CMU Pronouncing Dictionary Python Wrapper
CMUdict (cmudict) is a Python wrapper package for the CMU Pronouncing Dictionary data files, providing access to over 134,000 English words and their ARPAbet pronunciations. It exposes the data with minimal assumptions on its usage. The library is actively maintained with frequent patch releases, often related to dependency updates or minor fixes, and occasional minor version bumps for features like type hints.
Warnings
- gotcha The methods `cmudict.dict()` and `cmudict.entries()` return data in different structures and are often confused. `cmudict.dict()` maps unique words to a list of their pronunciations, while `cmudict.entries()` returns a list of (word, pronunciation) tuples, meaning words with multiple pronunciations will have multiple entries in the list.
- gotcha Words not found in the CMU Pronouncing Dictionary will result in `None` when using `cmudict.dict().get(word)` or an empty list when filtering `cmudict.entries()`. The dictionary is comprehensive but does not include all possible English words or numbers (which should be spelled out).

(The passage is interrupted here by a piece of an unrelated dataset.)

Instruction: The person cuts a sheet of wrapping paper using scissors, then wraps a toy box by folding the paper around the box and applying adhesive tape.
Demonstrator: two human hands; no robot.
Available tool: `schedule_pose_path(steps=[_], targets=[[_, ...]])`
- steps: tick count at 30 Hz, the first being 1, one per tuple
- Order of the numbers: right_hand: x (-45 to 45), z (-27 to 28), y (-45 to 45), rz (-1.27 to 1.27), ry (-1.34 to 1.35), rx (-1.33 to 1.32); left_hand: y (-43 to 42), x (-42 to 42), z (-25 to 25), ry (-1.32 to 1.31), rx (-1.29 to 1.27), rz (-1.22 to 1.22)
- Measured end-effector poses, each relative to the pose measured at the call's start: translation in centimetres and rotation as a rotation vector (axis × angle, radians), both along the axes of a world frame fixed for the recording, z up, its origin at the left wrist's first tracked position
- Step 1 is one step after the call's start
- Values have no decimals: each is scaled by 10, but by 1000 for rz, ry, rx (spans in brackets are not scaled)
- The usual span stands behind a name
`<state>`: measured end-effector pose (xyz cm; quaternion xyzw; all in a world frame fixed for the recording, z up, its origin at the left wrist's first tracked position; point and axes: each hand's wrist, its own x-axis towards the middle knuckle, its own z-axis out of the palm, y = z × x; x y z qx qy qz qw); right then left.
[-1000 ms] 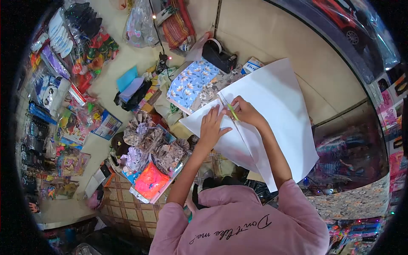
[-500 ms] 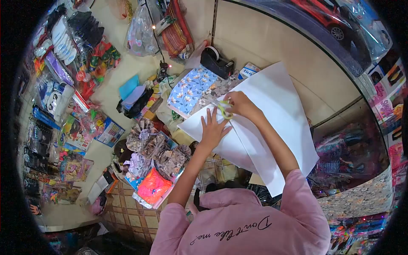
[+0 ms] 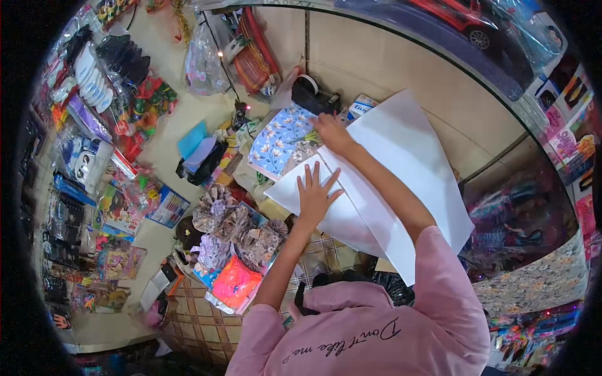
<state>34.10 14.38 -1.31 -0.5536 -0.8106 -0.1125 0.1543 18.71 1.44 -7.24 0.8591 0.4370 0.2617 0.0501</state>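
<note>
One wide, rounded view, darkening to black at its corners, looks from the person's head steeply down and forward. The pink shirt [image 3: 382, 338] fills the near edge, closest to the lens, its lettering upside down from here. Both the left hand [image 3: 316, 197] and the right hand [image 3: 333, 134] fall near the middle, farther off than the shirt, over the white sheet [image 3: 411, 166]. The field stretches left to bagged goods [image 3: 150, 103], far right to a red toy car [image 3: 461, 22], and right to a flowered cloth [image 3: 536, 289], with straight edges bowed toward the rim.
</note>
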Motion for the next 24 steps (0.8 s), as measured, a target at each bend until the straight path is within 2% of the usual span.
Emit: schedule_pose_path(steps=[1,4,6,7,8,12,14,19,22,24], targets=[[9,7,-8,-36,61,52,1,1,-1,11,12,7],[41,28,-47,-51,59,-60,9,2,-6,4,52,4],[49,35,-85,-25,110,58,21,10,-17,-94,39,-2],[48,40,-106,-11,133,122,25,12,-18,-43,24,3],[43,49,-135,6,243,75,27,14,-18,-49,25,0],[31,20,-211,-70,354,-129,34,23,-11,-81,-17,-33],[26,-8,-231,-61,376,-106,41,29,-9,-86,-63,-63],[17,-22,-241,-176,211,-141,60,44,10,-108,-237,-203],[18,-22,-240,-191,233,-167,68,36,18,-514,-356,-375],[22,-23,-237,-198,254,-158,54,21,24,-535,-229,-286]])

- breaking Versions `1.0.7`, `1.0.8`, and `1.0.9` were yanked from PyPI due to a 'broken deployment process'. Attempting to install these specific older versions will likely fail or lead to unexpected behavior.
- deprecated As of v1.1.1, internal typing hints were updated to use built-in types (`list`, `tuple`) instead of deprecated `typing.List` and `typing.Tuple`. While not directly breaking for most users, this reflects a move towards more modern Python typing conventions.
Install
-
pip install cmudict
Imports
- cmudict
import cmudict
- dict
cmudict.dict()
Quickstart
import cmudict
# Get the full dictionary as a mapping from word to a list of pronunciations
pron_dict = cmudict.dict()
word = "hello"
pronunciations = pron_dict.get(word)
if pronunciations:
print(f"Pronunciations for '{word}': {pronunciations}")
# Example: Accessing the first pronunciation and its phonemes
first_pronunciation_phonemes = pronunciations[0]
print(f"First pronunciation phonemes: {first_pronunciation_phonemes}")
else:
print(f"'{word}' not found in CMUdict.")
# To get all entries as (word, pronunciation) tuples (e.g., for iteration)
all_entries = cmudict.entries()
# print(f"Total entries (including variants): {len(all_entries)}")
# Example of getting pronunciations via entries() (less direct for single word lookup)
# target_word = "example"
# example_pronunciations = [p for w, p in all_entries if w == target_word]
# print(f"Pronunciations for '{target_word}' (from entries): {example_pronunciations}")